Burada muhtarlara seslenen Kılıçdaroğlu, "Sıkıntımız var, doğrudur. Herkesin kafasında bir sorun olduğunu düşünün. 'Nereye gidecek bu memleketin hali' diyenlerin olduğunu düşünün. Çiftçi bir taraftan feryat ediyor, esnaf bir taraftan. İşsizler var milyonlarca. Ev kadınları var geçinemiyor, 'mutfakta yangın var' diyor ve pek çok sorun dile geliyor. Hepsinin farkındayız. Ama kanaat önderleri olarak bu ülkenin, Nevşehir'in saygıdeğer muhtarları olarak sakın ola ki umutsuzluğa kapılmayacağız. Böyle bir hakkımız da yetkimiz de yoktur" ifadelerini kullandı.
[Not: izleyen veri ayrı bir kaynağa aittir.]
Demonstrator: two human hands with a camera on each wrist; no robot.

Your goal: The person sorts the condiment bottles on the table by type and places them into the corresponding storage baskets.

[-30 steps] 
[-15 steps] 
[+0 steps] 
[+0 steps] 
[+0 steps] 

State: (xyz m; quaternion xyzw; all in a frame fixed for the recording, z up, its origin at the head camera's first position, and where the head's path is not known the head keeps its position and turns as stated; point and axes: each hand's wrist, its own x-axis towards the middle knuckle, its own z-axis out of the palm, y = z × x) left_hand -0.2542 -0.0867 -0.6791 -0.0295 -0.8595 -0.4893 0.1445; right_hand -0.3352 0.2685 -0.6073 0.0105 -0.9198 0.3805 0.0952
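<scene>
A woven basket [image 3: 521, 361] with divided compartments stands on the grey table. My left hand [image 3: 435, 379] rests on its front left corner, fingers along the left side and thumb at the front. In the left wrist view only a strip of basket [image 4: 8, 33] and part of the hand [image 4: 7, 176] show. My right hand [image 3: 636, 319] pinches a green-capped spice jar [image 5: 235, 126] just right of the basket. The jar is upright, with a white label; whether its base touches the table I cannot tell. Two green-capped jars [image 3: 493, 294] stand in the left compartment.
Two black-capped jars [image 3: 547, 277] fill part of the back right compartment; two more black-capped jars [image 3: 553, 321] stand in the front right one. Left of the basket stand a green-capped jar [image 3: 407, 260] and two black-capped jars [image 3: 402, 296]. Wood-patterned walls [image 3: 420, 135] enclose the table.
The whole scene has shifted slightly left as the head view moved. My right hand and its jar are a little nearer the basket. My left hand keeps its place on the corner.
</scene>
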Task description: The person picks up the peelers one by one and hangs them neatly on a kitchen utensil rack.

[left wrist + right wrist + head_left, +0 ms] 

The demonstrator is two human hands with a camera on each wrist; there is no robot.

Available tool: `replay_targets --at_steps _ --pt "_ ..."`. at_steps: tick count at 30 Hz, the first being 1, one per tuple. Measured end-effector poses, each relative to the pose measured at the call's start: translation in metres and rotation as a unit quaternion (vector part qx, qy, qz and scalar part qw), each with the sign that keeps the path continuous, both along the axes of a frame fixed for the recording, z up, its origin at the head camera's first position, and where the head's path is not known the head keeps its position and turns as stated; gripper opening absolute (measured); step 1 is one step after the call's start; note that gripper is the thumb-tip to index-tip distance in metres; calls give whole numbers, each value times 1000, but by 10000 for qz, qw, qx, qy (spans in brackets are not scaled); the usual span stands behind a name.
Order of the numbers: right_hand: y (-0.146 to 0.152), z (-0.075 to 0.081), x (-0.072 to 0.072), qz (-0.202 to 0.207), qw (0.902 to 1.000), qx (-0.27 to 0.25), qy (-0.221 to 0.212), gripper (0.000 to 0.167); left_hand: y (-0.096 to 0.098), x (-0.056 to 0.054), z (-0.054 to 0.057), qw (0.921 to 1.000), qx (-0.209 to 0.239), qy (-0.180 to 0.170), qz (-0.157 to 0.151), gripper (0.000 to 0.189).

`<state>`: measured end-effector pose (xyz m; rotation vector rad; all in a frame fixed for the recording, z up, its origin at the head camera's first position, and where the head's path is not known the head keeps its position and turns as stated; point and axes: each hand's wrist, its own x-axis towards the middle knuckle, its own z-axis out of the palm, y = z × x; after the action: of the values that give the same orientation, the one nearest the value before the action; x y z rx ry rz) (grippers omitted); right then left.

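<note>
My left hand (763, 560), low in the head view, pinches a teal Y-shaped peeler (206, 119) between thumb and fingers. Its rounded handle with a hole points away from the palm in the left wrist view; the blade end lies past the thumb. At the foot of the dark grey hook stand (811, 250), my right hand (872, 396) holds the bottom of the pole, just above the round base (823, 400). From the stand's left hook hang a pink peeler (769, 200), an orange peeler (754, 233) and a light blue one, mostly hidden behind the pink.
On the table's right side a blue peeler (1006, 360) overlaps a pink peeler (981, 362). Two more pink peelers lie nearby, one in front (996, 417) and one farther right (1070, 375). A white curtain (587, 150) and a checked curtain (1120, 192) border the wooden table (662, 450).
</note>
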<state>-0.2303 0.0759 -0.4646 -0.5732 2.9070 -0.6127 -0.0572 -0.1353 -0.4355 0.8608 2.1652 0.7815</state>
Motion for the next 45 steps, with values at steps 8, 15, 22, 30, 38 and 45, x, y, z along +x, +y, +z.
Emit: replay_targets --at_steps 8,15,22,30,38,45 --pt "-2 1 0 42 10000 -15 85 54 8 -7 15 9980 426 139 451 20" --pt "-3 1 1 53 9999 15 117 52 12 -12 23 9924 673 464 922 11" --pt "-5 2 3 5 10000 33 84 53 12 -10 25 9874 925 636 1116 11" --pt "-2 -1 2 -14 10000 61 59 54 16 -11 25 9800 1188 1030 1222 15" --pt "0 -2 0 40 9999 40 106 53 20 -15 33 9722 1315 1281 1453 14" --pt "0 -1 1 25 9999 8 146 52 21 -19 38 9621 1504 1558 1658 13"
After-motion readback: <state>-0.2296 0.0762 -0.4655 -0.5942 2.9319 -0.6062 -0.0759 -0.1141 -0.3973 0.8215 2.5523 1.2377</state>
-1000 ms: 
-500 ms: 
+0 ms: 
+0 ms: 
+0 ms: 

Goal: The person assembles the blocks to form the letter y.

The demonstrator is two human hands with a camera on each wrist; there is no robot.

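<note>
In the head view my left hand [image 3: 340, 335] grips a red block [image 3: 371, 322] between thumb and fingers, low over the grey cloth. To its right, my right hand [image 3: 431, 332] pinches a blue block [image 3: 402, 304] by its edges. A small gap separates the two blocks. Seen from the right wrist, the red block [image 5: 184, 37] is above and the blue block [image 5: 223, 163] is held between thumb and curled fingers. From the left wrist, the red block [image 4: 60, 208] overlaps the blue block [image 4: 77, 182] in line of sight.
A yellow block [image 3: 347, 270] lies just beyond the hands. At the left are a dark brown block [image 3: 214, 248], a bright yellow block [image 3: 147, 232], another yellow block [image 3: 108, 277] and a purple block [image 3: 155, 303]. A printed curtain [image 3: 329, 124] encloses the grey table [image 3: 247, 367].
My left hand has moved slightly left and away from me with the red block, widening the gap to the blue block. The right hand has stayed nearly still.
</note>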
'HEPİMİZİN KAFASINDA SORU İŞARETLERİ VAR: NEREYE GİDİYORUZ?'

"Eğer biz az önce şehitlerimiz, gazilerimiz için saygı duruşunda bulunduysak ve hep birlikte İstiklal Marşı'nı okuduysak bizim umutsuzluğa kapılma hakkımız yoktur" diyen Kılıçdaroğlu, sözlerini şöyle sürdürdü:

"Bütün engelleri aşacağız. Akılla, bilgiyle, birikimle, kavga etmeden, birbirimizin görüşüne saygı duyarak ve birbirimizi kucaklayarak, farklı düşüneni dışlamadan, kimlikleri, inancı, yaşam tarzı üzerinden siyaset yapmadan, herkesin kimliğine, inancına, yaşam tarzına saygı göstererek bütün engelleri aşacağız. Bu ülkede hepimiz beraber, nasıl güzel yaşayabiliriz? Dünyanın en zengin kültürüne sahip olan ülkeyiz biz aslında. İster Şanlıurfa'nın hoyratını alın, ister Karadeniz'in türkülerini alın, Ege'nin efelerini düşünün, zeybekleri düşünün... Bakıldığı zaman olağanüstü güzel bir ülkemiz var. Ama hepimizin kafasında soru işaretleri var, 'Nereye gidiyoruz' diye.

'ADALETİ ARIYORUZ'

İçişleri Bakanı 'Bir siyasetçiye her ay 10 bin dolar rüşvet verilir' diyor. Ben siyasetçiyim, töhmet altında kalıyorum. Diğer partilerdeki siyasetçiler de töhmet altında kalıyor. Daha önce mecliste görev yapıp şimdi yapmayan siyasetçiler de töhmet altında kalıyorlar. Bir ülkenin İçişleri Bakanı çıkıp bunu söylüyorsa emniyet ve istihbarat ona bağlıysa, o bu işi biliyor demektir. Böyle bir olay olduğunda adaletle yönetilen bir devlette ne olur? Önce İçişleri Bakanını, onu oraya atayan kişi çağırır, 'bu rüşvetçi kim, bana ismini ver' der. 'Derhal bunu yargıya vereceğiz, siyaseti kirlilikten arındıracağız. Siyaset kirli alan değildir. Siyaset halka hizmet etme alanıdır. Adını ver, gereğini yapacağız'. Böyle bir olay oldu mu? Olmadı. O zaman adalet nerede? Rüşvetçinin ödüllendirildiği bir ülkede adalet olmaz, hak olmaz, hukuk olmaz. O zaman biz neyi arıyoruz ülkemizde? Adaleti arıyoruz."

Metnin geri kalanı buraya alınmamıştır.